Located in San Luis Obispo, one of the least affordable markets in California, the Madonna Road Apartments was originally developed by the Carpenters Union in 1971 to provide housing for its workforce. But by 2012, the 120-unit development, with rents as much as 40 percent below market, was at high risk of market conversion.

Over the years it had operated under Sec. 236 of the National Housing Act in combination with a Rent Supplement Contract, both of which were regulated by the Department of Housing and Urban Development (HUD). In August 2011 the Rent Supplement Contract expired, and in March 2012 the HUD Sec. 236 use agreement expired.

Calculated risk

The Madonna Road Apartments is well located on an approximately 8-acre site in the high-cost area of San Luis Obispo, where there is great demand for housing. Recognizing the disparity between incomes and the cost of housing, we seized an opportunity to preserve the much needed affordable housing and entered into a contract with the Carpenters Union to purchase the property.

Together with Nixon Peabody and the Housing Authority of San Luis Obispo (HASLO), we aggressively pursued options for subsidy before and during a limited due diligence period. While both project-based and tenant-based housing choice vouchers were discussed with HASLO in an effort to protect those residents who had lived at the property for many years, no commitments were guaranteed.

Time was of the essence to perform on the purchase contract. In late spring 2012, HUD introduced the Rental Assistance Demonstration (RAD) pilot program. RAD was one of several new programs designed to preserve the long-term affordability for affordable housing properties at risk of market conversion, and the Madonna Road Apartments seemed the perfect candidate.
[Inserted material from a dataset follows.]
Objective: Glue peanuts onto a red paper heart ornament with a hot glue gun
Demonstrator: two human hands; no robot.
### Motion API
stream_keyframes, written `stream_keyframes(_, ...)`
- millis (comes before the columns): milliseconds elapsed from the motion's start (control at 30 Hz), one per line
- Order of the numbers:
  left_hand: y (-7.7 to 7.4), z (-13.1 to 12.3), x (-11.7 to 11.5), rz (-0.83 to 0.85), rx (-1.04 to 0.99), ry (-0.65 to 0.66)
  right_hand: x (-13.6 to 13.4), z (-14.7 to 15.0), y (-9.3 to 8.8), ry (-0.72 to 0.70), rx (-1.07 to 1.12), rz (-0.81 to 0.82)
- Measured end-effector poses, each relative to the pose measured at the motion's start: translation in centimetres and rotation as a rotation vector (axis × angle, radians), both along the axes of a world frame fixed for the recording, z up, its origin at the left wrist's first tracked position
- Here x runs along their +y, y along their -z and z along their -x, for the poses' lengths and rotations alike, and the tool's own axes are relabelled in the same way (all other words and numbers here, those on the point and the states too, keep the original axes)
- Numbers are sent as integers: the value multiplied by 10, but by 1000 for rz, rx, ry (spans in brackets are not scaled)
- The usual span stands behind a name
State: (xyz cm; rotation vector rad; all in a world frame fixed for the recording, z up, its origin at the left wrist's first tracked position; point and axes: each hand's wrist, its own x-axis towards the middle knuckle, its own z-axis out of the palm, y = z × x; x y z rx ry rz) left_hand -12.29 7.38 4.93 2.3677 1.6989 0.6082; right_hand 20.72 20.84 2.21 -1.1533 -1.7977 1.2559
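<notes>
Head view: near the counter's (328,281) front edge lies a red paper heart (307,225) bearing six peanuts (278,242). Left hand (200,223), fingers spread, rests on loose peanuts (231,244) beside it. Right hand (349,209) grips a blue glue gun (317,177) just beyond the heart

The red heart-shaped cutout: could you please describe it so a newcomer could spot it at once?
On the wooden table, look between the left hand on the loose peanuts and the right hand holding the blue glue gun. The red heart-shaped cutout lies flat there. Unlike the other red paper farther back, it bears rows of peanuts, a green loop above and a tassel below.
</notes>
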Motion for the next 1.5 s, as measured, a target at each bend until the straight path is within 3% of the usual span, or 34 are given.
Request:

With guidance from Nixon Peabody and support from HASLO, we approached HUD with an application to participate in the RAD program in early summer 2012.

Financial partners

Structured as a combination of pri­vate-activity bonds allocated by the California Debt Limited Allocation Committee and issued by the California Municipal Finance Authority, and 4 percent low-income housing tax credits, we brought in Citibank for debt and City Real Estate Advisors (CREA) for equity. We have a successful history of transaction activity with both of these financial partners.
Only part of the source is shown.